**Your task:** Reproduce the listing in full. Omit the pictures.

**Dataset extract:**
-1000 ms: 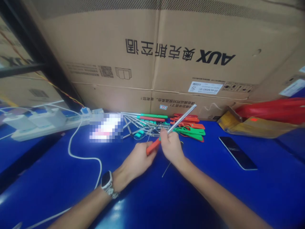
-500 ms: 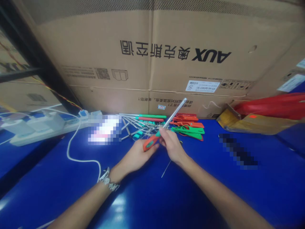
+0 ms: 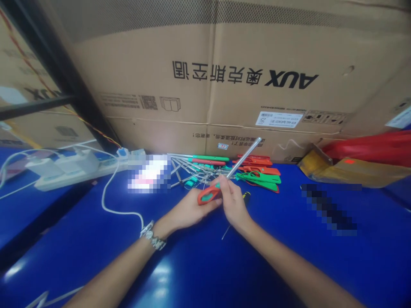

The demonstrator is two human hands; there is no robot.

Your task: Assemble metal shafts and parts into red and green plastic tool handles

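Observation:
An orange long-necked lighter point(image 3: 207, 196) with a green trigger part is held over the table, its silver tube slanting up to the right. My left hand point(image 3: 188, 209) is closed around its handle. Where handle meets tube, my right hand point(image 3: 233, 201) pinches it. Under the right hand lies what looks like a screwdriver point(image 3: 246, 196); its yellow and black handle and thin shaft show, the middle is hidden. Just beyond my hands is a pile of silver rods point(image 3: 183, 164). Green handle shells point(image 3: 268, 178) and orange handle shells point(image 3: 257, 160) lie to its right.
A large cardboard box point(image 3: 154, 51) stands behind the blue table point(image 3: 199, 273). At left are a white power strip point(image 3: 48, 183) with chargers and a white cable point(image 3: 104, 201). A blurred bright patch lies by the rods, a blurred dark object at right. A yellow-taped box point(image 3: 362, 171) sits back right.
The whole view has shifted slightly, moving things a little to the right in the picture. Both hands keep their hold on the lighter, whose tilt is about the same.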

**Result of this task:**
-1000 ms: 
-500 ms: 
+0 ms: 

The demonstrator is two human hands; there is no robot.

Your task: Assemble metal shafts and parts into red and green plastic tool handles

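Observation:
An orange long-necked lighter point(image 3: 207, 196) with a green trigger part is held over the table, its silver tube slanting up to the right. My left hand point(image 3: 188, 209) is closed around its handle. Where handle meets tube, my right hand point(image 3: 233, 201) pinches it. Under the right hand lies what looks like a screwdriver point(image 3: 246, 196); its yellow and black handle and thin shaft show, the middle is hidden. Just beyond my hands is a pile of silver rods point(image 3: 183, 164). Green handle shells point(image 3: 268, 178) and orange handle shells point(image 3: 257, 160) lie to its right.
A large cardboard box point(image 3: 154, 51) stands behind the blue table point(image 3: 199, 273). At left are a white power strip point(image 3: 48, 183) with chargers and a white cable point(image 3: 104, 201). A blurred bright patch lies by the rods, a blurred dark object at right. A yellow-taped box point(image 3: 362, 171) sits back right.
The whole view has shifted slightly, moving things a little to the right in the picture. Both hands keep their hold on the lighter, whose tilt is about the same.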

The exercise asks for nothing more than this.